▶ WHAT IS REQUIRED
Transcribe the data exactly. Leave nothing out.
Segment Open
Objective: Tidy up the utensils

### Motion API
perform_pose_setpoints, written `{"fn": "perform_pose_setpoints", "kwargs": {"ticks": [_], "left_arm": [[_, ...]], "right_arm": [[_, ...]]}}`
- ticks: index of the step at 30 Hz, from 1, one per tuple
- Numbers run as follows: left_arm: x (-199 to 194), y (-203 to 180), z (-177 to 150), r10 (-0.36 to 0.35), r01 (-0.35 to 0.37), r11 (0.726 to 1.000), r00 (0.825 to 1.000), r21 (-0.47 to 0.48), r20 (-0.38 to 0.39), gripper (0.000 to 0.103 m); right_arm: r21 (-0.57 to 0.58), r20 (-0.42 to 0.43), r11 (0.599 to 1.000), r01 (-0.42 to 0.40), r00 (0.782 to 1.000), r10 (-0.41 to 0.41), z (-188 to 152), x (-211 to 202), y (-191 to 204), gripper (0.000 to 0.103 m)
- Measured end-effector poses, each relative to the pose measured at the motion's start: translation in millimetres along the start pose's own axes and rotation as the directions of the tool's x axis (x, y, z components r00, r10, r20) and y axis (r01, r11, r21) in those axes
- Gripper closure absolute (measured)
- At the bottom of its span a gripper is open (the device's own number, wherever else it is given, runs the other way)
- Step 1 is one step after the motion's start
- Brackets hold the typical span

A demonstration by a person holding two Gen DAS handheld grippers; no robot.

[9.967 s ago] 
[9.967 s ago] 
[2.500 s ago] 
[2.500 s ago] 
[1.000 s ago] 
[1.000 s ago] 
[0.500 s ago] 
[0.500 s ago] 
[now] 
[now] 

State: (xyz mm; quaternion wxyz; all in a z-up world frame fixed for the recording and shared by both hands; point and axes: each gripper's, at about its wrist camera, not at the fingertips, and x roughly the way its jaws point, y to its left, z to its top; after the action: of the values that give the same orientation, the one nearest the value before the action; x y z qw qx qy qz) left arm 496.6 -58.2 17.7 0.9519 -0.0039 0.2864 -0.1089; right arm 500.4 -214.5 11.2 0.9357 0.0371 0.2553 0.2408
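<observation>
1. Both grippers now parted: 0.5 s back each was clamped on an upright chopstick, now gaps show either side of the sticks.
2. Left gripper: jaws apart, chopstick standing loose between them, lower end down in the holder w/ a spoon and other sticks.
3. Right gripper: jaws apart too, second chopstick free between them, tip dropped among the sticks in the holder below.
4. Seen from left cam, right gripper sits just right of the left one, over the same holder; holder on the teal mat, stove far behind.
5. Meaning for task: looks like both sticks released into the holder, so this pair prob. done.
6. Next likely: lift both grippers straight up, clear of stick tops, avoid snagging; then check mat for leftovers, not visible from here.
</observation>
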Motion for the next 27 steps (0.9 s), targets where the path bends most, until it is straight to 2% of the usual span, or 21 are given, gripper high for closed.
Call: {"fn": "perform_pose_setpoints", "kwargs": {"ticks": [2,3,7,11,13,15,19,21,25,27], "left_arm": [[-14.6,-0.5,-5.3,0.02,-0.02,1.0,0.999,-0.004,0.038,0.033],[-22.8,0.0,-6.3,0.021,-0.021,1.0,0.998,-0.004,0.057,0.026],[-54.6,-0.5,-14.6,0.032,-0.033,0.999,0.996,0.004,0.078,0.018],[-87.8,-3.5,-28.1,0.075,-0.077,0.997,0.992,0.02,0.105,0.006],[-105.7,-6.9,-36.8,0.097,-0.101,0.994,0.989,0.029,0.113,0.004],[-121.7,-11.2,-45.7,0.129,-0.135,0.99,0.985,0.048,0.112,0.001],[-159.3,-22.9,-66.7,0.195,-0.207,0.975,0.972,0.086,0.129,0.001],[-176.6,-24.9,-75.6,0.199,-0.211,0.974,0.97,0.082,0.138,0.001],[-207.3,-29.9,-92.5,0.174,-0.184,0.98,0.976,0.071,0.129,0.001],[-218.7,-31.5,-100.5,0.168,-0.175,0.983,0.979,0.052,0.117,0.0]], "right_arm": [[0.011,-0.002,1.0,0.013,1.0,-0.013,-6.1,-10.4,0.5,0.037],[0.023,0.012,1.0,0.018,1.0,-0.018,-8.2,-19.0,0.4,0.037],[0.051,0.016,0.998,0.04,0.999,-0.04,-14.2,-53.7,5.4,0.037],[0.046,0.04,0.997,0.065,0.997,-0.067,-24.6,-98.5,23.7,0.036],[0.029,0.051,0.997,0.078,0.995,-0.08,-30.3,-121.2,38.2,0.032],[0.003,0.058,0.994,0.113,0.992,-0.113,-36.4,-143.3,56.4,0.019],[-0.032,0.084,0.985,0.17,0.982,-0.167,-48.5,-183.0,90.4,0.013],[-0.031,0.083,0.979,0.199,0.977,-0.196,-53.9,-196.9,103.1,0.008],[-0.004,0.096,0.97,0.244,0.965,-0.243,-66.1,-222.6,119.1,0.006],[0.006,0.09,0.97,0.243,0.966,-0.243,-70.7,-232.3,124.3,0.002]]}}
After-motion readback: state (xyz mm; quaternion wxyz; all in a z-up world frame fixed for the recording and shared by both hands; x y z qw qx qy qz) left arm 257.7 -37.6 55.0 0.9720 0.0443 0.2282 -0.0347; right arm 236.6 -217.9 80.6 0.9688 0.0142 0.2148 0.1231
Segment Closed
▶ SOLUTION TO THIS PROBLEM
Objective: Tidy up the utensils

### Motion API
perform_pose_setpoints, written `{"fn": "perform_pose_setpoints", "kwargs": {"ticks": [_], "left_arm": [[_, ...]], "right_arm": [[_, ...]]}}`
- ticks: index of the step at 30 Hz, from 1, one per tuple
- Numbers run as follows: left_arm: x (-199 to 194), y (-203 to 180), z (-177 to 150), r10 (-0.36 to 0.35), r01 (-0.35 to 0.37), r11 (0.726 to 1.000), r00 (0.825 to 1.000), r21 (-0.47 to 0.48), r20 (-0.38 to 0.39), gripper (0.000 to 0.103 m); right_arm: r21 (-0.57 to 0.58), r20 (-0.42 to 0.43), r11 (0.599 to 1.000), r01 (-0.42 to 0.40), r00 (0.782 to 1.000), r10 (-0.41 to 0.41), z (-188 to 152), x (-211 to 202), y (-191 to 204), gripper (0.000 to 0.103 m)
- Measured end-effector poses, each relative to the pose measured at the motion's start: translation in millimetres along the start pose's own axes and rotation as the directions of the tool's x axis (x, y, z components r00, r10, r20) and y axis (r01, r11, r21) in those axes
- Gripper closure absolute (measured)
- At the bottom of its span a gripper is open (the device's own number, wherever else it is given, runs the other way)
- Step 1 is one step after the motion's start
- Brackets hold the typical span

A demonstration by a person holding two Gen DAS handheld grippers; no robot.

[9.967 s ago] 
[9.967 s ago] 
[2.500 s ago] 
[2.500 s ago] 
[1.000 s ago] 
[1.000 s ago] 
[0.500 s ago] 
[0.500 s ago] 
[now] 
[now] 

State: (xyz mm; quaternion wxyz; all in a z-up world frame fixed for the recording and shared by both hands; point and axes: each gripper's, at about its wrist camera, not at the fingertips, and x roughly the way its jaws point, y to its left, z to its top; after the action: of the values that give the same orientation, the one nearest the value before the action; x y z qw qx qy qz) left arm 496.6 -58.2 17.7 0.9519 -0.0039 0.2864 -0.1089; right arm 500.4 -214.5 11.2 0.9357 0.0371 0.2553 0.2408
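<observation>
1. Both grippers now parted: 0.5 s back each was clamped on an upright chopstick, now gaps show either side of the sticks.
2. Left gripper: jaws apart, chopstick standing loose between them, lower end down in the holder w/ a spoon and other sticks.
3. Right gripper: jaws apart too, second chopstick free between them, tip dropped among the sticks in the holder below.
4. Seen from left cam, right gripper sits just right of the left one, over the same holder; holder on the teal mat, stove far behind.
5. Meaning for task: looks like both sticks released into the holder, so this pair prob. done.
6. Next likely: lift both grippers straight up, clear of stick tops, avoid snagging; then check mat for leftovers, not visible from here.
</observation>
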Motion for the next 27 steps (0.9 s), targets where the path bends most, until it is straight to 2% of the usual span, or 21 are given, gripper high for closed.
Call: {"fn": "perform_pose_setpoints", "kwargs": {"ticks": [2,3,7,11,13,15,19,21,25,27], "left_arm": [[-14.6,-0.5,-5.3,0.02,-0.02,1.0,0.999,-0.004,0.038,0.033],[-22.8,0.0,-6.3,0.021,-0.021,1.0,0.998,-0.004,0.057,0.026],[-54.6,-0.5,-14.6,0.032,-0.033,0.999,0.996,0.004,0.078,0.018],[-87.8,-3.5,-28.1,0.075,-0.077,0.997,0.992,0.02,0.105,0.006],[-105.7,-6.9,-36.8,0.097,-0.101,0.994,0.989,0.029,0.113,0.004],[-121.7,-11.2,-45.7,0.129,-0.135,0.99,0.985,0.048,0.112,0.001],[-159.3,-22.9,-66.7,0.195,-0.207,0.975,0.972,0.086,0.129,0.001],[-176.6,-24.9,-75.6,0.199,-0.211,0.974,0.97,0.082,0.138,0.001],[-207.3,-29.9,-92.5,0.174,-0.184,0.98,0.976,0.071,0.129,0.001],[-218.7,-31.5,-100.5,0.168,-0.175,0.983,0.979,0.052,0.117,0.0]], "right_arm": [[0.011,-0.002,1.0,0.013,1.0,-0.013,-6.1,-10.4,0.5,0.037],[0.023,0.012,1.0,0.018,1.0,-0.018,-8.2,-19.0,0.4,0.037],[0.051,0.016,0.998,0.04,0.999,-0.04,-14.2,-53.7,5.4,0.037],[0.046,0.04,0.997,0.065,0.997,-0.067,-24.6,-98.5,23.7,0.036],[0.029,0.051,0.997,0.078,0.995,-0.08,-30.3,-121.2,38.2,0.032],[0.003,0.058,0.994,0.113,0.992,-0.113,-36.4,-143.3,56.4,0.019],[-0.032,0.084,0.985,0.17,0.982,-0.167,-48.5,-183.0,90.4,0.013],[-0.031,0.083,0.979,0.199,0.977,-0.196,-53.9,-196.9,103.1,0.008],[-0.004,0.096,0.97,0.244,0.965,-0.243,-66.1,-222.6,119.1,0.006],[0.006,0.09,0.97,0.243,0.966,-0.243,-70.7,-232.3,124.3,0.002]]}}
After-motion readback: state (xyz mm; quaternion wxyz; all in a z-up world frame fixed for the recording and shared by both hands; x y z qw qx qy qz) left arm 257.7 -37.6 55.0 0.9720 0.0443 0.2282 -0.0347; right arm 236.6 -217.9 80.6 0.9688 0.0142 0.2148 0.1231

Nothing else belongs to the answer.